I remember thinking that attending Obama’s inauguration would be cool, to be a part of that history. Instead, we settled for a giant picture of Barack and Michelle on page one the next day, the two of them arm in arm, smiling. Another action shot, this time featuring the first black president in the history of our country. I got goose bumps from that day’s picture, thinking about their feat. None of us can predict what we’re going to see and feel when Biden and Harris are sworn in. Peaceful transition. Violent insurrection. Anyone’s guess.
It’s my sense that this time, the two of them are not the only ones taking a pledge, but that we all are signing-up for something bigger, no matter what side of the political spectrum we may fall. To some extent, this past presidency, pandemic, and years of social unrest have created a moment in time unlike any other in our lifetimes, exposing truths that lay hidden, showing pain and hardship that we too often turn a blind eye towards. No, this time I feel like I’m up there with the two of them, pledging to do more, be better, take advantage of the precious time that I have in this world make some sort of difference — not so much a New Year’s Resolution, as a new term’s recognition, that we can’t go on as we have. It’s un-survivable. Climate, social justice, broken politics make it so. We can help mend, or we can go to war. I’m choosing to help mend. Every little thing I take-on makes a difference.
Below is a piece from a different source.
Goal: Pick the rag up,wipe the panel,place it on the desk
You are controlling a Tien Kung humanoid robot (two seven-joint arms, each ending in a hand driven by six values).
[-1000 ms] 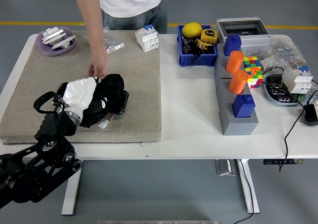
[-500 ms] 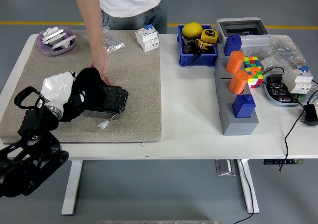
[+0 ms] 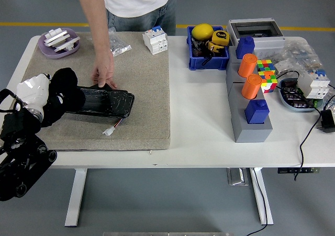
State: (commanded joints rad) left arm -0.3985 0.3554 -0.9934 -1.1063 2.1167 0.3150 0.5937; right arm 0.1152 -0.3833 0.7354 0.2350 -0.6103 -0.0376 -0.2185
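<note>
A black rag point(image 3: 62, 93) is bunched in my left hand point(image 3: 37, 92), whose white fingers are shut on it at the left end of the panel. The panel point(image 3: 103, 101) is a dark, glossy rectangle lying on the beige mat point(image 3: 136, 84), with a small white connector point(image 3: 108, 131) on a wire near its front edge. A person's hand point(image 3: 105, 74) presses on the panel's far edge, holding it in place. My right hand does not appear in the head view.
A purple dish point(image 3: 58, 42) with white parts sits at the mat's far left. A white breaker point(image 3: 155, 40) and a plastic bag point(image 3: 119, 45) lie at the mat's back. A blue bin point(image 3: 207, 47), grey blocks with orange cylinders point(image 3: 250, 87) and cluttered parts stand right.
My left hand has dragged the rag leftward along the panel, from its right part to its left end, uncovering the glossy surface. The person's hand stays on the panel's far edge.
</note>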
This time, I don’t see it as the President and Vice President’s job to fix it. They are just two people greatly limited by politics and term. Fueled by the pressures of a pandemic, we’re living through moment when we all look around and decide if we’re going to just let things get worse, or do something.
When Jim and I finally return to find my parents in the crowd behind the security line that we’d been allowed to cross, my father asked, “well, what did you see?”
“We saw Walter Cronkite,” I said. I hope I pay more attention this time.